PROBLEM DESCRIPTION: What you return should be the complete data below, word for word, with no pictures in it.

DATA SEGMENT:
Content starts

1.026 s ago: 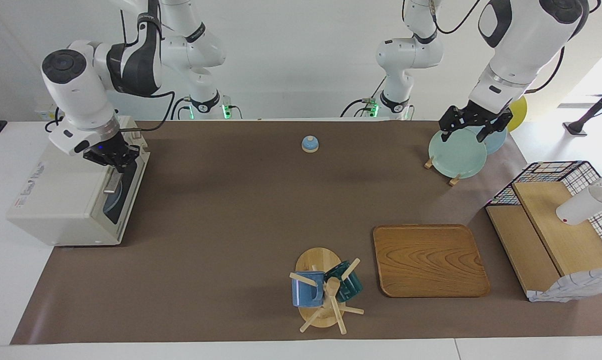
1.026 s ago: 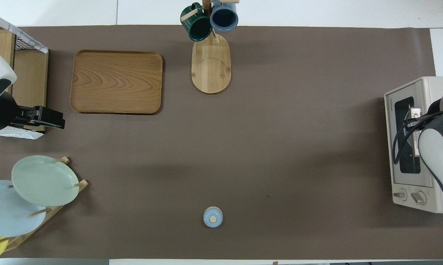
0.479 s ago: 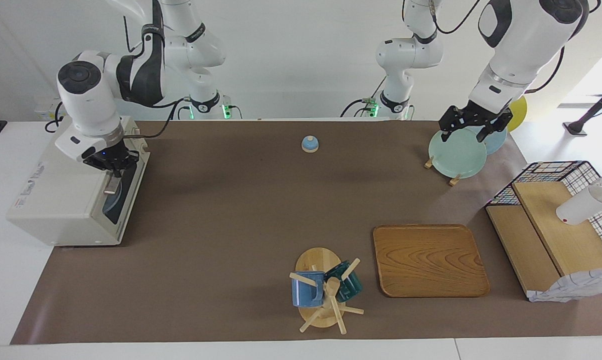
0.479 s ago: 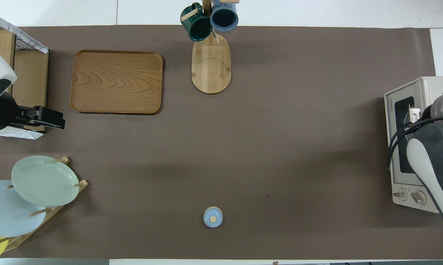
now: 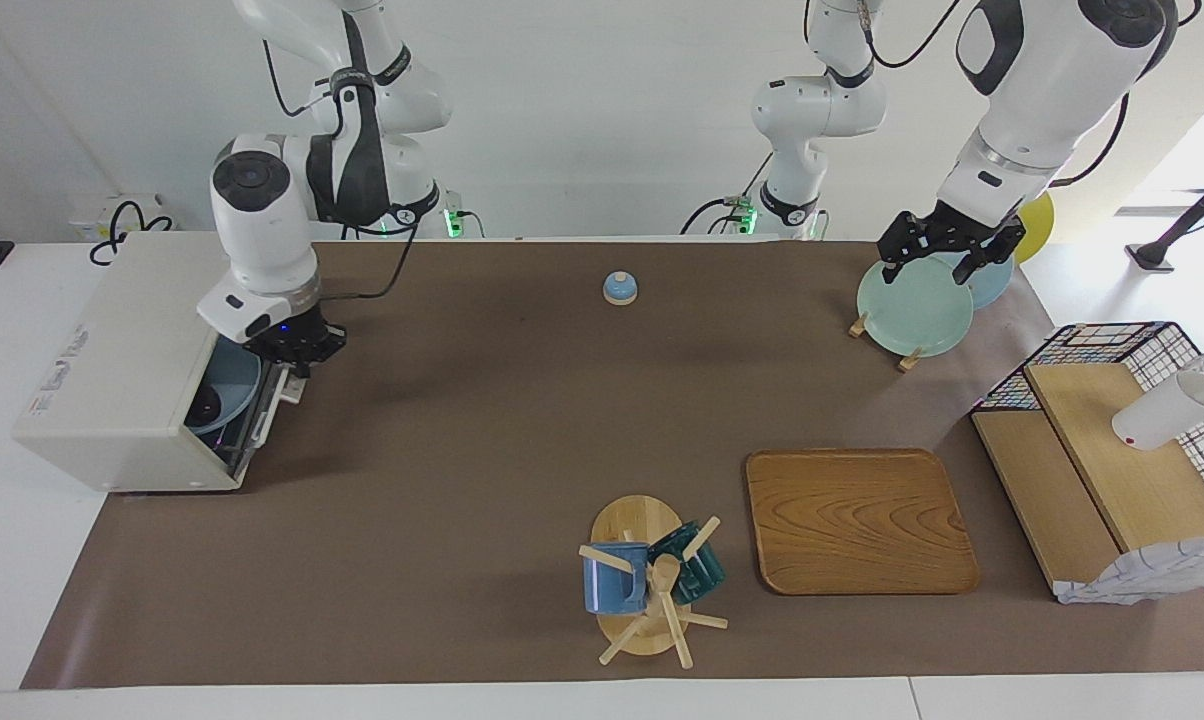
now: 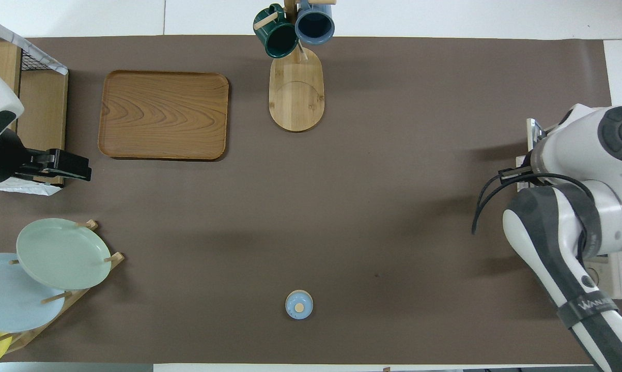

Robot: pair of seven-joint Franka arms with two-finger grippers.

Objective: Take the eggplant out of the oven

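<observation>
Worktop (image 5: 482, 450): brown mat runs almost edge to edge; a wide bare stretch lies through the middle, between the oven and the wooden tray.

Oven (image 5: 122, 370): cream box at the right arm's end of the worktop, overhanging the mat's edge onto the white surface. Door (image 5: 262, 405) partly swung down, a gap showing at its top edge. Through the gap a pale blue plate (image 5: 224, 385) sits inside, with a dark rounded thing on it, probably the eggplant (image 5: 205, 408); too little shows to be sure.

Right pincer (image 5: 297, 358): clenched on the top edge of the door, at the handle. In the overhead view the arm hides most of the oven.

Wooden tray (image 5: 860, 520): flat on the mat toward the left arm's end, farther from the robots than the plate rack (image 5: 912, 305), open mat all round it.

Left pincer (image 5: 947, 255): fingers spread, grasping nothing, hanging over the plate rack; this arm waits.

Mug tree (image 5: 647, 580): near the mat's edge farthest from the robots, beside the tray.

Small blue bell (image 5: 619, 288): alone, near the robots.
</observation>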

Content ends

ANSWER SPACE:
1.026 s ago: 
1.026 s ago: 
0.479 s ago: 
0.479 s ago: 
now: 
now: 

Robot: pair of seven-joint Franka arms with two-finger grippers.

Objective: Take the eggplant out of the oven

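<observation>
Worktop (image 5: 482, 450): brown mat runs almost edge to edge; a wide bare stretch lies through the middle, between the oven and the wooden tray.

Oven (image 5: 122, 370): cream box at the right arm's end of the worktop, overhanging the mat's edge onto the white surface. Door (image 5: 262, 405) partly swung down, a gap showing at its top edge. Through the gap a pale blue plate (image 5: 224, 385) sits inside, with a dark rounded thing on it, probably the eggplant (image 5: 205, 408); too little shows to be sure.

Right pincer (image 5: 297, 358): clenched on the top edge of the door, at the handle. In the overhead view the arm hides most of the oven.

Wooden tray (image 5: 860, 520): flat on the mat toward the left arm's end, farther from the robots than the plate rack (image 5: 912, 305), open mat all round it.

Left pincer (image 5: 947, 255): fingers spread, grasping nothing, hanging over the plate rack; this arm waits.

Mug tree (image 5: 647, 580): near the mat's edge farthest from the robots, beside the tray.

Small blue bell (image 5: 619, 288): alone, near the robots.
</observation>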

No additional output is expected.